Reinhart Walter H, Piety Nathaniel Z, Goede Jeroen S, Shevkoplyas Sergey S
Department of Internal Medicine, Kantonsspital Graubünden, Chur, Switzerland.
Department of Biomedical Engineering, Cullen College of Engineering, University of Houston, Houston, TX, USA.
Microvasc Res. 2015 Mar;98:102-7. doi: 10.1016/j.mvr.2015.01.010. Epub 2015 Feb 7.
Plasma sodium concentration is normally held within a narrow range. It may however vary greatly under pathophysiological conditions. Changes in osmolality lead to either swelling or shrinkage of red blood cells (RBCs). Here we investigated the influence of suspension osmolality on biophysical properties of RBCs and their ability to perfuse an artificial microvascular network (AMVN). Blood was drawn from healthy volunteers. RBC deformability was measured by osmotic gradient ektacytometry over a continuous range of osmolalities. Packed RBCs were suspended in NaCl solutions (0.45, 0.6, 0.9, 1.2, and 1.5 g/dL), resulting in supernatant osmolalities of 179 ± 4, 213 ± 1, 283 ± 2, 354 ± 3, and 423 ± 5 mOsm/kg H2O. Mean corpuscular volume (MCV) and mean corpuscular hemoglobin concentration (MCHC) were determined using centrifuged microhematocrit. RBC suspensions at constant cell numbers were used to measure viscosity at shear rates ranging from 0.11 to 69.5s(-1) and the perfusion rate of the AMVN. MCV was inversely and MCHC directly proportional to osmolality. RBC deformability was maximized at isosmotic conditions (290 mOsm/kg H2O) and markedly decreased by either hypo- or hyperosmolality. The optimum osmolality for RBC suspension viscosity was shifted toward hyperosmolality, while lower osmolalities increased suspension viscosity exponentially. However, the AMVN perfusion rate was maximized at 290 mOsm/kg H2O and changed by less than 10% over a wide range of osmolalities. These findings contribute to the basic understanding of blood flow in health and disease and may have significant implications for the management of osmotic homeostasis in clinical practice.

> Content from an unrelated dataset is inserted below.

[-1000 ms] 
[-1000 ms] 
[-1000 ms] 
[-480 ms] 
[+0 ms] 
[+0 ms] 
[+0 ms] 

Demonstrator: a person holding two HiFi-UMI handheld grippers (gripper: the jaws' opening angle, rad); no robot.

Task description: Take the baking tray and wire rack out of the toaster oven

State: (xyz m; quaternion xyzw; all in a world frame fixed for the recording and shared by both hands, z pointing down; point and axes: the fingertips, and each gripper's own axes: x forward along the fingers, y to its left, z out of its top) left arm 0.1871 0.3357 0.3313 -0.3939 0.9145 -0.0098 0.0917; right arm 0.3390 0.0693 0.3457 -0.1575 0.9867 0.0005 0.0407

血浆钠浓度通常维持在一个狭窄的范围内。然而,在病理生理条件下它可能会有很大变化。渗透压的改变会导致红细胞(RBC)肿胀或收缩。在此,我们研究了悬浮液渗透压对红细胞生物物理特性及其灌注人工微血管网络(AMVN)能力的影响。从健康志愿者身上采集血液。通过渗透梯度血细胞变形性测定法在连续的渗透压范围内测量红细胞变形性。将压积红细胞悬浮于NaCl溶液(0.45、0.6、0.9、1.2和1.5 g/dL)中,得到的上清液渗透压分别为179±4、213±1、283±2、354±3和423±5 mOsm/kg H₂O。使用离心微量血细胞比容法测定平均红细胞体积(MCV)和平均红细胞血红蛋白浓度(MCHC)。使用细胞数量恒定的红细胞悬浮液测量剪切速率范围为0.11至69.5 s⁻¹时的粘度以及AMVN的灌注速率。MCV与渗透压呈反比,MCHC与渗透压呈正比。红细胞变形性在等渗条件(290 mOsm/kg H₂O)下最大,低渗或高渗均会使其显著降低。红细胞悬浮液粘度的最佳渗透压向高渗方向偏移,而较低的渗透压会使悬浮液粘度呈指数增加。然而,AMVN灌注速率在290 mOsm/kg H₂O时最大,并且在很宽的渗透压范围内变化小于10%。这些发现有助于对健康和疾病状态下的血流有基本的了解,并且可能对临床实践中渗透稳态的管理具有重要意义。